NEW YORK – First-half revenue at the six biggest U.S. banks climbed for the first time in four years, fueling profits and vindicating Bank of America Corp. and Morgan Stanley leaders who presided over stock slumps.
Revenue through June climbed to $215 billion from $208 billion a year earlier, excluding some accounting charges, according to data compiled by Bloomberg. The increase, the first since 2009, propelled Bank of America and Morgan Stanley’s shares close to where they were when Brian Moynihan and James Gorman became their respective CEOs in January 2010.
Rising revenue marks a pivot point in a U.S. banking- industry recovery that has relied on cost-cutting to bolster earnings since the 2008 global credit crisis. Unlike 2009’s gains driven by bond trading, growth this year came from more businesses, generated by stronger consumer confidence, a housing rebound and record highs for the stock market.
“Big banks are absolutely back,” said Greg Donaldson, chairman of Donaldson Capital Management, an Evansville, Ind.-based investment firm that oversees $750 million in assets. “The bleeding has stopped, and now they can spend time on figuring out how to make more money.”
Goldman Sachs Group Inc., the world’s most profitable securities firm before the financial crisis, led the biggest U.S. lenders with a 13 percent increase in first-half revenue. Morgan Stanley’s rose 8.4 percent, Citigroup Inc.’s 4.3 percent, JPMorgan Chase & Co.’s 3 percent and Bank of America’s 0.2 percent. Wells Fargo & Co.’s first-half revenue fell 0.7 percent from a year earlier. The figures exclude reported accounting gains and losses tied to the value of the banks’ own debt.
Second-half revenue probably will climb 7.1 percent to $230.9 billion combined, according to analyst estimates compiled by Bloomberg. JPMorgan, the biggest U.S. bank by assets, may reach $45.7 billion, as Bank of America, the second-biggest, reaps $43.6 billion, the estimates show.
The six banks reported $43.3 billion in total first-half profit, the most since 2007, and may struggle to top that in the second half of the year. Profit for the group is seen falling 5.1 percent to $41.1 billion, according to the average of analysts’ estimates, as loan-loss reserves that helped boost returns become depleted.
“There is definitely more health to the industry,” David Konrad, Macquarie Group Ltd.’s head of U.S. bank research, said in a phone interview. “The third quarter will be a little more challenging” because of shrinking reserve releases.

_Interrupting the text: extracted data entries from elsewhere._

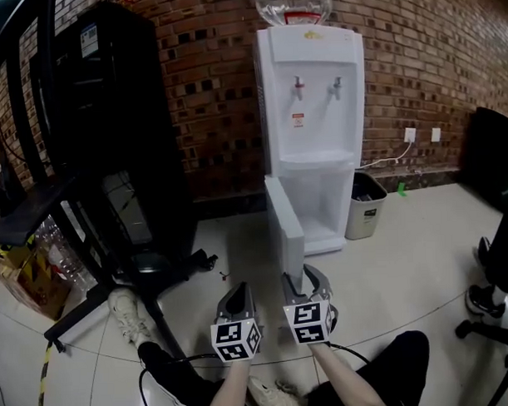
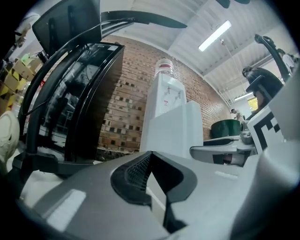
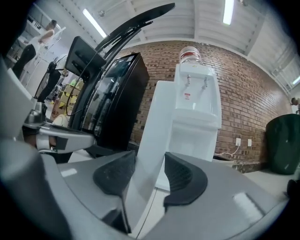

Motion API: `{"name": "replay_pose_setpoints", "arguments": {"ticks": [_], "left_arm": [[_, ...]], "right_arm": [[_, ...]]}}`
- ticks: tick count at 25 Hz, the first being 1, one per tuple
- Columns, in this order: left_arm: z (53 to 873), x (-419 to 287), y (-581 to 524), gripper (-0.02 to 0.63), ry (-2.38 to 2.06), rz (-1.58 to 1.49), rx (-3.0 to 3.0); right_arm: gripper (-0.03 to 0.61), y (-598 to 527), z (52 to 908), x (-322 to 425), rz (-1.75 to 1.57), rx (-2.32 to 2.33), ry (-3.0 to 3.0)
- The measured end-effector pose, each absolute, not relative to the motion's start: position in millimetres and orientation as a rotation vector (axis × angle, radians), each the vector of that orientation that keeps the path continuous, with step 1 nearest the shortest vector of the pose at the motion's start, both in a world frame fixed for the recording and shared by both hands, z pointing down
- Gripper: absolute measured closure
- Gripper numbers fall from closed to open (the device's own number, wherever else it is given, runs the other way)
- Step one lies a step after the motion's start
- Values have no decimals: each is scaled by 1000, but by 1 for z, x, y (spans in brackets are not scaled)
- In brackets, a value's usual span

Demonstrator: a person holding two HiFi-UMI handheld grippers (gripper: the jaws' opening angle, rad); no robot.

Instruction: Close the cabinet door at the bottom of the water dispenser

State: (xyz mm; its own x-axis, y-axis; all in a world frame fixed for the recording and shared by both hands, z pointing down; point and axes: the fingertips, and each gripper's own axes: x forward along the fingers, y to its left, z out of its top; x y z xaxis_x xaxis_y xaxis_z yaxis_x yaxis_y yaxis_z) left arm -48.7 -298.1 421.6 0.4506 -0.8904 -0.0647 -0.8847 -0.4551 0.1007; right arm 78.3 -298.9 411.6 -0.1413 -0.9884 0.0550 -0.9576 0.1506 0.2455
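One white plastic water dispenser (image 1: 312,113) ahead, one white cabinet door (image 1: 284,226) hanging open. Two grippers: left gripper (image 1: 235,290) pressed together, empty; right gripper (image 1: 306,278) spread, door edge framed between jaws.

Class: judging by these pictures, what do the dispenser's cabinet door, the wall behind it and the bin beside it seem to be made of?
The door is probably plastic: white, smooth and even, with no grain. The wall is brick: matt red-brown blocks with pale mortar lines. The bin is likely plastic, plain grey, though it is too small to be sure.
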Motion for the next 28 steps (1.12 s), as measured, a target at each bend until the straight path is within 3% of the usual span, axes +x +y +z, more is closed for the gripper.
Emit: {"name": "replay_pose_setpoints", "arguments": {"ticks": [15,20,28], "left_arm": [[431,-47,-297,601,-1618,-130,2620],[432,-48,-299,601,-1624,-142,2600],[438,-48,-303,601,-1628,-129,2580]], "right_arm": [[387,-300,413,165,-92,2146,-1999],[434,-304,415,189,-72,2172,-1934],[457,-313,415,211,-65,2191,-1904]]}}
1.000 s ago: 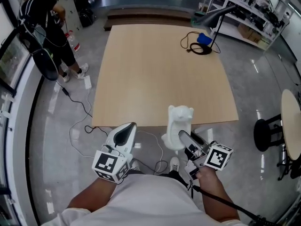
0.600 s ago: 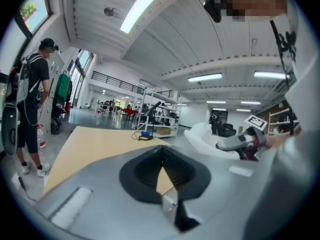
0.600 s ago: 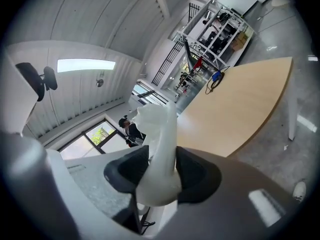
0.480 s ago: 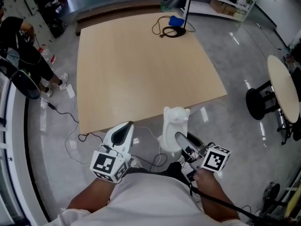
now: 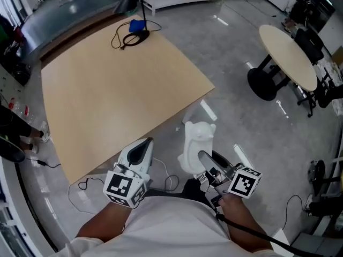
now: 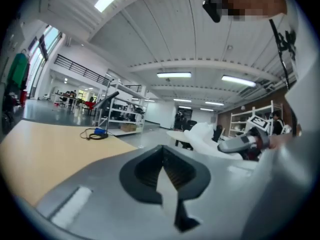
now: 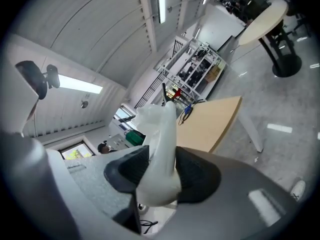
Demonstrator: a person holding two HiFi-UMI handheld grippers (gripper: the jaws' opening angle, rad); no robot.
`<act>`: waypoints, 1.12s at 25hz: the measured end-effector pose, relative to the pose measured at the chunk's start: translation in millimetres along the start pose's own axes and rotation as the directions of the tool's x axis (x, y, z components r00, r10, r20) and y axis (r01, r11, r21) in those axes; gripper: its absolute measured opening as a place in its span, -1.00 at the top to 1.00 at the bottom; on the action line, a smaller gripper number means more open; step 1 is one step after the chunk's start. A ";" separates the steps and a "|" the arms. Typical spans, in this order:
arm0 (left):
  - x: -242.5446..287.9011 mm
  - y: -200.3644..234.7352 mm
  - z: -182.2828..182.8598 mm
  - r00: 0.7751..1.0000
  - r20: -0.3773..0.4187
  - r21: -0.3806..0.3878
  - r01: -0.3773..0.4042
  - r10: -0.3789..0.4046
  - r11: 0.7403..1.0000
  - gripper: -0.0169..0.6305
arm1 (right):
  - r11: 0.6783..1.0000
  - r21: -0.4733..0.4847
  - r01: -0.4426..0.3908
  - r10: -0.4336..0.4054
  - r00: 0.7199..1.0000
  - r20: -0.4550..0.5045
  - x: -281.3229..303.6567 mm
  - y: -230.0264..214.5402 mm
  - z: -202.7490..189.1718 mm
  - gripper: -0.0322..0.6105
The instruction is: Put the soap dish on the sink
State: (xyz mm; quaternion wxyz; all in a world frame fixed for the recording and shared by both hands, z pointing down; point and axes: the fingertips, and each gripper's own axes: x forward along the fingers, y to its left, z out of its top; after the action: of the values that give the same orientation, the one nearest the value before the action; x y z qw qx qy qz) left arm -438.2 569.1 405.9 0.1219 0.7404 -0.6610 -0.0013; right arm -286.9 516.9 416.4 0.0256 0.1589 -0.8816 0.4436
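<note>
Soap dish [image 5: 199, 141]: white, moulded with two small ears on top, upright in mid-air over the grey floor [image 5: 236, 90], just off the near edge of the wooden table [image 5: 118, 84]. Left to right in the head view: left gripper [image 5: 143, 146] with jaws closed together on nothing, beside the dish but clear of it; then right gripper [image 5: 202, 155] clamped on the dish's lower part, jaws spread wide by it, dark pads [image 7: 200, 176] pressing both its faces. Farther right, well apart, round table [image 5: 289, 55] on a black base.
</note>
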 end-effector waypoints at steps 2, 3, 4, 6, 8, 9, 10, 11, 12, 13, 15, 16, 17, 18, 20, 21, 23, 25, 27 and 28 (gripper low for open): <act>20.7 -15.5 3.0 0.998 -0.012 0.015 0.068 -0.068 0.998 0.93 | 0.999 0.008 0.034 -0.034 0.998 0.055 -16.2 -9.1 12.2 0.38; 30.1 -22.8 4.2 0.995 -0.020 0.024 0.103 -0.103 0.994 0.93 | 0.999 0.014 0.052 -0.053 0.995 0.087 -24.5 -13.1 17.5 0.38; 39.2 -29.8 5.3 0.990 -0.028 0.031 0.138 -0.137 0.990 0.93 | 0.997 0.022 0.072 -0.074 0.990 0.119 -32.7 -16.9 22.1 0.38; 58.0 -44.1 6.6 0.978 -0.043 0.043 0.206 -0.204 0.978 0.93 | 0.993 0.041 0.112 -0.117 0.977 0.178 -49.4 -26.1 29.8 0.38; 77.6 -60.1 5.8 0.963 -0.056 0.053 0.266 -0.263 0.963 0.93 | 0.987 0.060 0.149 -0.158 0.962 0.224 -66.2 -38.2 35.8 0.38; 86.8 -68.2 4.7 0.956 -0.062 0.056 0.292 -0.288 0.955 0.93 | 0.984 0.069 0.164 -0.176 0.954 0.243 -74.2 -44.4 37.8 0.38; 95.2 -76.6 3.2 0.948 -0.067 0.060 0.317 -0.313 0.947 0.93 | 0.981 0.077 0.178 -0.192 0.946 0.260 -82.2 -50.2 39.3 0.38; 103.5 -85.7 1.9 0.939 -0.072 0.063 0.341 -0.337 0.938 0.93 | 0.978 0.087 0.191 -0.208 0.937 0.279 -90.9 -55.9 40.8 0.38; 111.7 -95.8 0.7 0.929 -0.077 0.066 0.367 -0.362 0.928 0.93 | 0.974 0.098 0.206 -0.226 0.927 0.298 -100.6 -61.3 42.4 0.38; 119.7 -106.6 -0.2 0.918 -0.083 0.068 0.394 -0.388 0.917 0.93 | 0.969 0.110 0.221 -0.245 0.916 0.318 -111.0 -66.3 43.9 0.38; 134.3 -128.6 -1.9 0.892 -0.097 0.073 0.448 -0.441 0.891 0.93 | 0.958 0.137 0.253 -0.285 0.889 0.357 -132.4 -75.4 46.3 0.38; 141.1 -138.8 -3.3 0.879 -0.103 0.075 0.473 -0.465 0.878 0.93 | 0.952 0.149 0.268 -0.305 0.875 0.376 -142.7 -79.9 47.2 0.39; 148.1 -148.0 -5.4 0.867 -0.110 0.078 0.495 -0.486 0.865 0.93 | 0.945 0.161 0.283 -0.325 0.860 0.394 -152.5 -84.7 48.1 0.39; 155.6 -155.5 -8.1 0.856 -0.118 0.080 0.513 -0.503 0.854 0.93 | 0.939 0.173 0.297 -0.343 0.845 0.411 -161.7 -89.7 48.9 0.39; 171.1 -165.9 -13.7 0.841 -0.133 0.079 0.536 -0.524 0.840 0.93 | 0.927 0.196 0.320 -0.375 0.816 0.440 -178.5 -99.7 49.9 0.39; 178.4 -170.4 -15.6 0.836 -0.137 0.078 0.544 -0.531 0.835 0.93 | 0.922 0.206 0.329 -0.388 0.804 0.451 -186.5 -104.3 50.3 0.39; 191.4 -181.2 -16.4 0.826 -0.140 0.079 0.559 -0.546 0.825 0.93 | 0.912 0.226 0.343 -0.410 0.782 0.469 -201.3 -113.7 52.6 0.39; 201.3 -194.6 -14.8 0.816 -0.136 0.076 0.574 -0.562 0.815 0.93 | 0.903 0.245 0.353 -0.430 0.766 0.477 -213.9 -123.6 56.1 0.39; 209.4 -207.8 -13.0 0.806 -0.133 0.073 0.588 -0.576 0.806 0.93 | 0.896 0.260 0.359 -0.443 0.756 0.482 -223.1 -133.5 61.7 0.39; 213.4 -213.4 -12.4 0.803 -0.133 0.074 0.592 -0.580 0.803 0.93 | 0.895 0.263 0.360 -0.446 0.753 0.484 -226.4 -138.2 65.6 0.39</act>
State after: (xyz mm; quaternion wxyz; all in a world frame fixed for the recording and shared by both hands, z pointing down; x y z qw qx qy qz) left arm -200.5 382.9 413.0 0.1080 0.9131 -0.3915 0.0364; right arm -24.1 446.5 441.5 -0.1370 0.4637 -0.7613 0.4320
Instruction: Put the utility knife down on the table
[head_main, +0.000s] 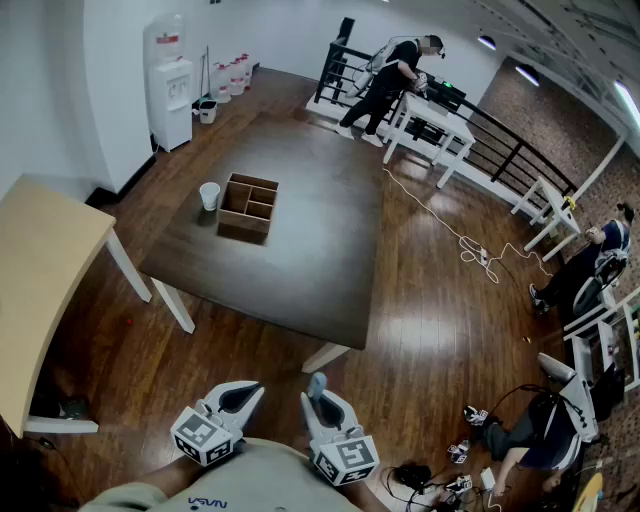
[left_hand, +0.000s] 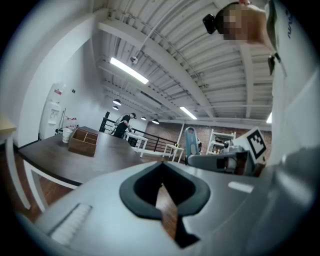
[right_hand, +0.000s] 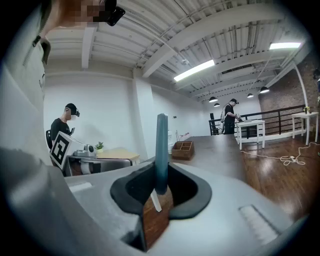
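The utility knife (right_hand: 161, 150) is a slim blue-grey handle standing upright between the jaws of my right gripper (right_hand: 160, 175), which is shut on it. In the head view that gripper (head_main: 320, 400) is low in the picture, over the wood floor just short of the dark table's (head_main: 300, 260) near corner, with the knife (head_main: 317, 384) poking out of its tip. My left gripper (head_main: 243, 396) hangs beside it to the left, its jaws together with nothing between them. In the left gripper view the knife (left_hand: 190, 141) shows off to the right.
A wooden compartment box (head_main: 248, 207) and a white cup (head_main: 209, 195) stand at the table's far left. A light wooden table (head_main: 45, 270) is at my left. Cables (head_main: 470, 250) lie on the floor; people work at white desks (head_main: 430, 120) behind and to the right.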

Among the largest lenders, the turnaround in investor perception was sharpest for New York-based Morgan Stanley and Bank of America, owners of the two biggest wealth-management businesses.
Gorman, 55, has presided over a 44 percent gain in Morgan Stanley’s shares this year after they plunged to an intraday low of $11.58 on Oct. 4, 2011, from $29.60 when he took over as CEO. Moynihan, 53, who took over with Bank of America trading at $15.06 a share, weathered a tumble to $4.92 as almost all of that decline has been erased.
Of the U.S. banks that reported second-quarter results before July 19, more than 90 percent beat analysts’ estimates, Goldman Sachs’s Richard Ramsden wrote in a report last week. Revenue surpassed forecasts in 70 percent of cases, compared with 20 percent in the first quarter.